Le porte-parole du département d'Etat appelle les autorités saoudiennes à permettre « l'expression d'opinions dissidentes pacifiques ». John Kirby demande à « toutes les communautés de travailler ensemble pour apaiser les tensions sectaires, qui risquent d'être exacerbées par la mort du leader chiite ».

Répercussions attendues dans la région et sur le plan diplomatique

Pour les diplomates occidentaux basés à Riyad, cette exécution intervient au plus mauvais moment, décrypte notre correspondante en Arabie saoudite, Clarence Rodriguez.

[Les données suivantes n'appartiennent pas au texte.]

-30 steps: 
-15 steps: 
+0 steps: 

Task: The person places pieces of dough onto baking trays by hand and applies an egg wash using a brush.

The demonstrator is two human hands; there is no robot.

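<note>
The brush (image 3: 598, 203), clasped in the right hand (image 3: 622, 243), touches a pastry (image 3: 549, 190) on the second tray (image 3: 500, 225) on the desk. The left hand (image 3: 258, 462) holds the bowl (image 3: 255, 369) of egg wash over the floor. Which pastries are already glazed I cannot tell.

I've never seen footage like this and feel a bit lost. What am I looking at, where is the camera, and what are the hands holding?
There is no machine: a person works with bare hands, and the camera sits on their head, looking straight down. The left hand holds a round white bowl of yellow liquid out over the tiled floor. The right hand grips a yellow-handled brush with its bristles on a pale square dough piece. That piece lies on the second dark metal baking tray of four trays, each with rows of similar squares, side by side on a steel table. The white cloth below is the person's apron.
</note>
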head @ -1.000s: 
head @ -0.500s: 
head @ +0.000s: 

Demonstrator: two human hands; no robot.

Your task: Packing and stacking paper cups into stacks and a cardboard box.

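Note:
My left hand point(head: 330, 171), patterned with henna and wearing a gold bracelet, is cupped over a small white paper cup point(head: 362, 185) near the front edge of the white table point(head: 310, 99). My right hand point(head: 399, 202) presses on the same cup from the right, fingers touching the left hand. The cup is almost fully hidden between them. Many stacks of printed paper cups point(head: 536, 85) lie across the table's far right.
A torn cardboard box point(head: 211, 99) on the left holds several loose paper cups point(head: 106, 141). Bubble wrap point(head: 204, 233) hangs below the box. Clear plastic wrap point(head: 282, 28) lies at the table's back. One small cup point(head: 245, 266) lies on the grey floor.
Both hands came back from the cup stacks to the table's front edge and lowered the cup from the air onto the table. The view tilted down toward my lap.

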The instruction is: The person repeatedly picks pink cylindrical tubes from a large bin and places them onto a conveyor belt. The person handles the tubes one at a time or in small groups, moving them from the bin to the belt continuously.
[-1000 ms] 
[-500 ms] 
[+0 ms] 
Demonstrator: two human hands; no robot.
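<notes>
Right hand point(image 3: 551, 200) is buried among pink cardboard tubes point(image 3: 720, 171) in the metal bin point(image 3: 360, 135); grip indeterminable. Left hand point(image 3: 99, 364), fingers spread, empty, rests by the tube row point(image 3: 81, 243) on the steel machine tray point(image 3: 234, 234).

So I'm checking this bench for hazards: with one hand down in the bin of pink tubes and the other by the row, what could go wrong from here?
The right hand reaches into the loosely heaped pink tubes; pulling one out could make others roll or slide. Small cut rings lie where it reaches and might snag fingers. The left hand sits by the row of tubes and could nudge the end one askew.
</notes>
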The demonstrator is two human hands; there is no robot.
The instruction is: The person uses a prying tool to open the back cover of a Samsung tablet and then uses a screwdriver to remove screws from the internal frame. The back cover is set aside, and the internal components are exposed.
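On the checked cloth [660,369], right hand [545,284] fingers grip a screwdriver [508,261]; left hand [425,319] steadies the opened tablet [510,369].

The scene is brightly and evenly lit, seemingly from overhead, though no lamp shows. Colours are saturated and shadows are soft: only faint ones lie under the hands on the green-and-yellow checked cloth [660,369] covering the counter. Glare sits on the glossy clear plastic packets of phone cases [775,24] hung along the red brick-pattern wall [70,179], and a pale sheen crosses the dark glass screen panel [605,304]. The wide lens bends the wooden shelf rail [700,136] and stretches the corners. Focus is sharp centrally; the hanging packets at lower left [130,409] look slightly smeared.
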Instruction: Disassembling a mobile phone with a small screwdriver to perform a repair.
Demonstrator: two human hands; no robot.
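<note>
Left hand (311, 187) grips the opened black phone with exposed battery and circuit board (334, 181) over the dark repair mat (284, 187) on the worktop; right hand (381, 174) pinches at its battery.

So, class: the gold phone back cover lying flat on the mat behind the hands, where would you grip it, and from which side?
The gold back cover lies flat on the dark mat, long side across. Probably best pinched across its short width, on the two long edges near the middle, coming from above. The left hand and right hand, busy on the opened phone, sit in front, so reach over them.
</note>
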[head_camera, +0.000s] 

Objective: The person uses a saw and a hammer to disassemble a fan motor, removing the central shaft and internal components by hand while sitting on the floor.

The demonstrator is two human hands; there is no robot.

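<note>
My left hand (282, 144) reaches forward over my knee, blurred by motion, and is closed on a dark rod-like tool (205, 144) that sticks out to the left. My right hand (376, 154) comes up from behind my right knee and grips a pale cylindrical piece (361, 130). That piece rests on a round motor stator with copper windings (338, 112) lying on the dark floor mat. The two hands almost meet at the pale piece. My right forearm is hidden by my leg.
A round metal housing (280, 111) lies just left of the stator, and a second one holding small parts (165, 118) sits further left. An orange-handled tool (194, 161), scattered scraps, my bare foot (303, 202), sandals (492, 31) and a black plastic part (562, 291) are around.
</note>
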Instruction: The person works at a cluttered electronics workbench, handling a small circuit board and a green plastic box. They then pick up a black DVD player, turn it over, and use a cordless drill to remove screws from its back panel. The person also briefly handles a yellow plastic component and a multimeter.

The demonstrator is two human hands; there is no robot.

L’Arabie saoudite est engluée dans deux conflits au Yémen et en Syrie. De son côté, Daech appelle la population saoudienne à se soulever contre son gouvernement.

Il ne faut pas oublier non plus le plan d’austérité mis en place en début de semaine dans le royaume. Alors, fallait-il exécuter le cheikh Nimr al-Nimr dans un tel contexte ? Les conséquences peuvent être désastreuses en Arabie saoudite, mais aussi dans toute la région, où les tensions confessionnelles entre chiites et sunnites sont déjà à leur comble.

Ces exécutions arrivent au moment où Washington et Moscou semblaient avoir trouvé un compromis pour travailler ensemble sur la guerre en Syrie, l'un des nombreux dossiers sur lesquels Riyad et Téhéran ont des positions divergentes. De telles décapitations risquent donc d'anéantir ces efforts diplomatiques, analyse notre correspondante à Washington, Anne-Marie Capomaccio.